ETA: The problem with an  inconsistent approach to asking about pronouns is that if it's not something you ask everyone, you risk offending by asking. The rarity of the question makes asking a person-who-was-assigned-female-at-birth-but-who-unintentionally-could-be-perceived-as-presenting-as-male "what gender pronoun do you prefer" suggest more than you may like it to.

Nephew Twiddleton

Would it not be easier in those situations just to refer to everyone as they then? Maybe its because i am cis-betesticled but i really dont think much about my gender identity unless im trying to figure out where the restroom is.
Strange and Terrible Organ Laminator of Yesterday's Heavy Scene
Sentence or sentence fragment pending

Soy El Vaquero Peludo de Oro

TIM AM I, PRIMARY OF THE EXTRA-ATMOSPHERIC SIMIANS

Pæs

Quote from: ho|ist on December 13, 2012, 11:30:33 PM
Would it not be easier in those situations just to refer to everyone as they then? Maybe its because i am cis-betesticled but i really dont think much about my gender identity unless im trying to figure out where the restroom is.
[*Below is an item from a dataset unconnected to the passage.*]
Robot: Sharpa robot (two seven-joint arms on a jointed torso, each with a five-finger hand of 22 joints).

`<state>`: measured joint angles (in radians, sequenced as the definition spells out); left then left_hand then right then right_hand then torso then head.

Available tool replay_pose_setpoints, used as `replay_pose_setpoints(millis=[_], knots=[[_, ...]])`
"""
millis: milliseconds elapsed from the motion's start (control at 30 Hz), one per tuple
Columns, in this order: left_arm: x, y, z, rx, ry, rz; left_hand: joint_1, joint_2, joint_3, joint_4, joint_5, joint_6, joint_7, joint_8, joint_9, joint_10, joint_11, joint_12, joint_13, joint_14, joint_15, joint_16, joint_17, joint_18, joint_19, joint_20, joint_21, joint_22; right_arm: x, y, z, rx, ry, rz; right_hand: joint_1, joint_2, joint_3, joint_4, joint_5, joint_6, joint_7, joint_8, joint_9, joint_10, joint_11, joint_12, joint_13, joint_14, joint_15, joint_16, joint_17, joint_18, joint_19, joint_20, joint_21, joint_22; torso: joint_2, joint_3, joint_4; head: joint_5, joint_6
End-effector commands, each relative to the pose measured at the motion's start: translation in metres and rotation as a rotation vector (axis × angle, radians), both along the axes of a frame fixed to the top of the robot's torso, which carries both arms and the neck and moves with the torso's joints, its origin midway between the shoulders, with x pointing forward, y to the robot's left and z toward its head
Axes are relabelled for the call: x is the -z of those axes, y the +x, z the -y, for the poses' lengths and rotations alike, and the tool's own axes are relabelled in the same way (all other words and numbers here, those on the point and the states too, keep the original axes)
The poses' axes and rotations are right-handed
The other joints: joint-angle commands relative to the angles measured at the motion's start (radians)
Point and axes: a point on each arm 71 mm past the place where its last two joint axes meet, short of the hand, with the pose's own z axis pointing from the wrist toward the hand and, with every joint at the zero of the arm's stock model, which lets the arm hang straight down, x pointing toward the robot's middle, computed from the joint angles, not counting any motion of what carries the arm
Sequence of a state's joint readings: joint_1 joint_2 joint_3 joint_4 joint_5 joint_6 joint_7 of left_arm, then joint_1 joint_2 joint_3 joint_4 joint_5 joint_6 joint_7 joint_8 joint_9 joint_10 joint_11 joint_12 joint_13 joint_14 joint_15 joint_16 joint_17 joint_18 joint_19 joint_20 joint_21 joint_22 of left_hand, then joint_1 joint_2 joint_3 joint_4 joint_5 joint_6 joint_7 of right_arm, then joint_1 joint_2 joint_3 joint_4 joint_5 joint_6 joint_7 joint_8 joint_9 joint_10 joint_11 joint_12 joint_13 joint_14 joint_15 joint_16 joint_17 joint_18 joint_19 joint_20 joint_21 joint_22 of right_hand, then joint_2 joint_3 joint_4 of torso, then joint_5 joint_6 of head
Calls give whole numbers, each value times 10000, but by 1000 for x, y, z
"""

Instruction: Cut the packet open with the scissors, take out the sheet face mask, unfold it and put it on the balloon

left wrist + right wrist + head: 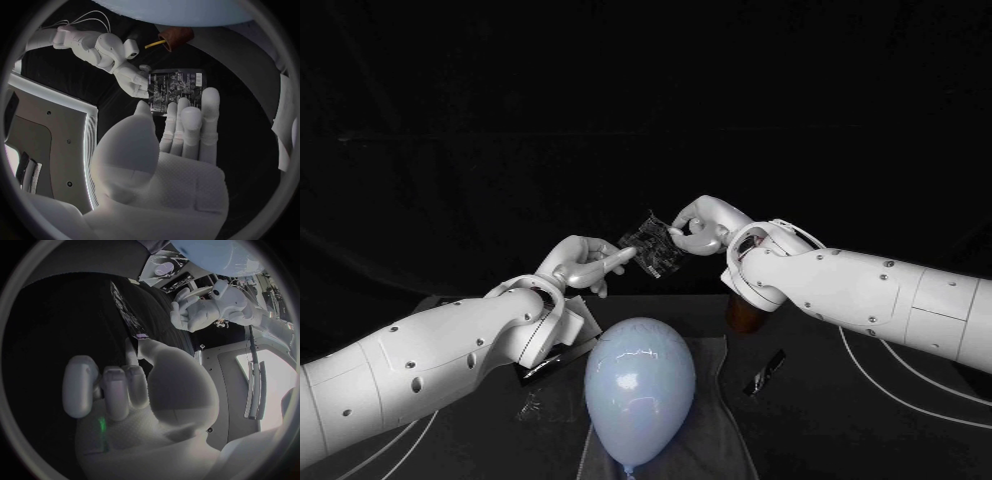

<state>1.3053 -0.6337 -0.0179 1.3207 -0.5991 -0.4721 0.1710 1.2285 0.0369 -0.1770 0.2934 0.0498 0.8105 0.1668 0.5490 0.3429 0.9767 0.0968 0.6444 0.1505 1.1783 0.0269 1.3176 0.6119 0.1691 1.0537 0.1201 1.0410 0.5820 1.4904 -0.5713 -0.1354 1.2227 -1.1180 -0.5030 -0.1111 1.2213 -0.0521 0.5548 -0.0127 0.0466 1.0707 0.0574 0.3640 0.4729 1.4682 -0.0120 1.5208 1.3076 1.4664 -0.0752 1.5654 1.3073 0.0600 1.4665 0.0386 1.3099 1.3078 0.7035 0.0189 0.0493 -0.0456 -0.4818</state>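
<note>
**Clearances.** The packet is held in the air between the two hands and is clear of the table. Open dark space lies above and beyond both hands. The balloon lies on the table below the hands and nearer the robot, well apart from them. A brown upright object stands on the table just under the right wrist. A slim dark object lies flat below the right forearm, beside the balloon.

**Hand state.**
- The right hand pinches one side edge of the packet between thumb and fingertips.
- The left hand has its fingers straight and close together, reaching to the opposite lower edge of the packet.
- In the head view a left fingertip appears to meet the packet's corner, but the right wrist view shows a dark gap between them. Whether the left hand grips the packet cannot be told.

**Orientation.**
- The packet stands on edge, slightly tilted, with its printed face turned toward the left palm.
- Its thin edge faces the right wrist camera.
- Its outline is near square, so its long axis cannot be told.
- The balloon's long axis runs toward the robot, knot end nearest.
</note>
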Motion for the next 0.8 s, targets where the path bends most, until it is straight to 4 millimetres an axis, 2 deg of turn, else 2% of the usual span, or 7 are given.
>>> replay_pose_setpoints(millis=[33,133,333,500,600,633,800], knots=[[7,2,7,328,-345,-1241,-537,92,-266,7,-24,114,-11,-182,-85,238,-12,-350,-99,125,-4,33,136,54,95,-13,56,68,1,-2,-5,-70,-308,19,58,41,2,-58,23,25,-50,268,496,756,-80,19,2244,1034,-36,42,2586,-78,101,-66,39,1843,12,5,-4,18,6],[9,3,11,332,-379,-1599,-1210,310,-548,14,-20,250,-28,-327,-143,497,-32,-622,-134,225,-21,69,294,46,144,-25,88,113,3,-4,-9,-189,-433,-2,57,43,5,-59,23,24,-51,272,497,761,-80,27,2251,1033,-36,41,2581,-78,101,-67,40,1844,9,6,-7,35,5],[13,4,20,449,-340,-2152,-2069,150,-629,35,-17,225,19,-528,-203,537,11,-960,-148,245,13,93,463,55,74,-6,24,-3,6,-9,-18,-442,-681,-2,57,45,7,-61,23,23,-51,275,499,760,-81,26,2250,1034,-37,41,2585,-78,102,-67,41,1844,8,7,4,59,-4],[14,4,24,410,-314,-2400,-2992,-715,507,53,-4,-8,169,-769,-251,325,142,-1307,-117,49,136,41,303,100,-114,107,-124,-257,9,-13,-25,-651,-843,-20,57,46,11,-65,23,21,-52,281,502,760,-82,25,2250,1034,-38,42,2588,-82,109,-68,61,1851,4,3,12,76,-51],[14,5,25,331,-326,-2514,-3336,-1065,902,55,-12,-80,203,-835,-252,264,185,-1396,-78,-1,163,48,322,120,-204,138,-199,-397,11,-17,-29,-816,-1006,-3,57,46,11,-65,23,21,-52,281,502,760,-82,25,2250,1034,-38,42,2588,-82,109,-68,61,1851,3,2,13,82,-57],[14,5,25,331,-326,-2514,-3336,-1065,902,55,-12,-80,203,-835,-252,264,185,-1396,-78,-1,163,48,322,120,-204,138,-199,-397,11,-17,-29,-816,-1006,-3,57,46,11,-65,23,21,-52,281,502,760,-82,25,2250,1034,-38,42,2588,-82,109,-68,61,1851,3,1,13,87,-70],[16,5,25,245,-295,-2678,-3499,-1957,848,82,6,-422,357,-1036,-299,-96,327,-1582,-89,-380,283,-135,-169,143,-404,229,-378,-631,12,-20,-33,-964,-1143,14,57,46,11,-65,23,21,-52,281,502,760,-82,25,2250,1034,-38,42,2588,-82,109,-68,61,1851,4,-9,11,70,-101]])
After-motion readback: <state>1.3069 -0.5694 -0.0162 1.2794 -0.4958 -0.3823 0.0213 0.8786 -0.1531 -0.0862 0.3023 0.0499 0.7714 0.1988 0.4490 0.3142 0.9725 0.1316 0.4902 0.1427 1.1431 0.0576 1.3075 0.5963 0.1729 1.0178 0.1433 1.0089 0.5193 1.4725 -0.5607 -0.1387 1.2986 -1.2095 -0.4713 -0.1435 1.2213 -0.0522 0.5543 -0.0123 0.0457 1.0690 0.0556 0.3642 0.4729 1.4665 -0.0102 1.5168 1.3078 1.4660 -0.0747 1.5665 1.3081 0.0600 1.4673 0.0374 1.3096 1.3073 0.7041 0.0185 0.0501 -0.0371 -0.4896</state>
Those situations are usually gatherings of people who have fairly strong feelings about gender assumptions being made and it doesn't do me any harm to be considerate of those feelings. My own gender-identity isn't of interest to me then, but if someone feels like I respect them more because I ask, I don't mind asking.

"They" is a word that can be used, yeah, and I'd probably use it (and mix it up with their name so as not to sound repetitious) if I hadn't asked.

Juana

Thanks, Twid. I appreciate it. :)

I don't assume people spend time thinking about me. I am pretty unremarkable. It did, however, come across as passive aggressive swipes. Which was apparently not your intent (I have a long history of dealing with people who are insanely passive aggressive, so I imagine that's part of why).


My gender is important to me. I care minimally about other people's gender because, well, it's their business and I don't care how they identify because that's THEIR identity.

I've reconsidered my opinion on asking up front, though. Not everybody wants other people to know or is ready to/interested in coming out. If they want me to know, they'll tell me.
"I dispose of obsolete meat machines.  Not because I hate them (I do) and not because they deserve it (they do), but because they are in the way and those older ones don't meet emissions codes.  They emit too much.  You don't like them and I don't like them, so spare me the hysteria."

Juana

"cis-male lesbians"? ...What? Are you sure that wasn't a troll? Because that would be an excellent troll.
"I dispose of obsolete meat machines.  Not because I hate them (I do) and not because they deserve it (they do), but because they are in the way and those older ones don't meet emissions codes.  They emit too much.  You don't like them and I don't like them, so spare me the hysteria."

Pæs

I feel I should clarify that situations where I feel it would be appropriate to include questions about pronouns are remarkably rare.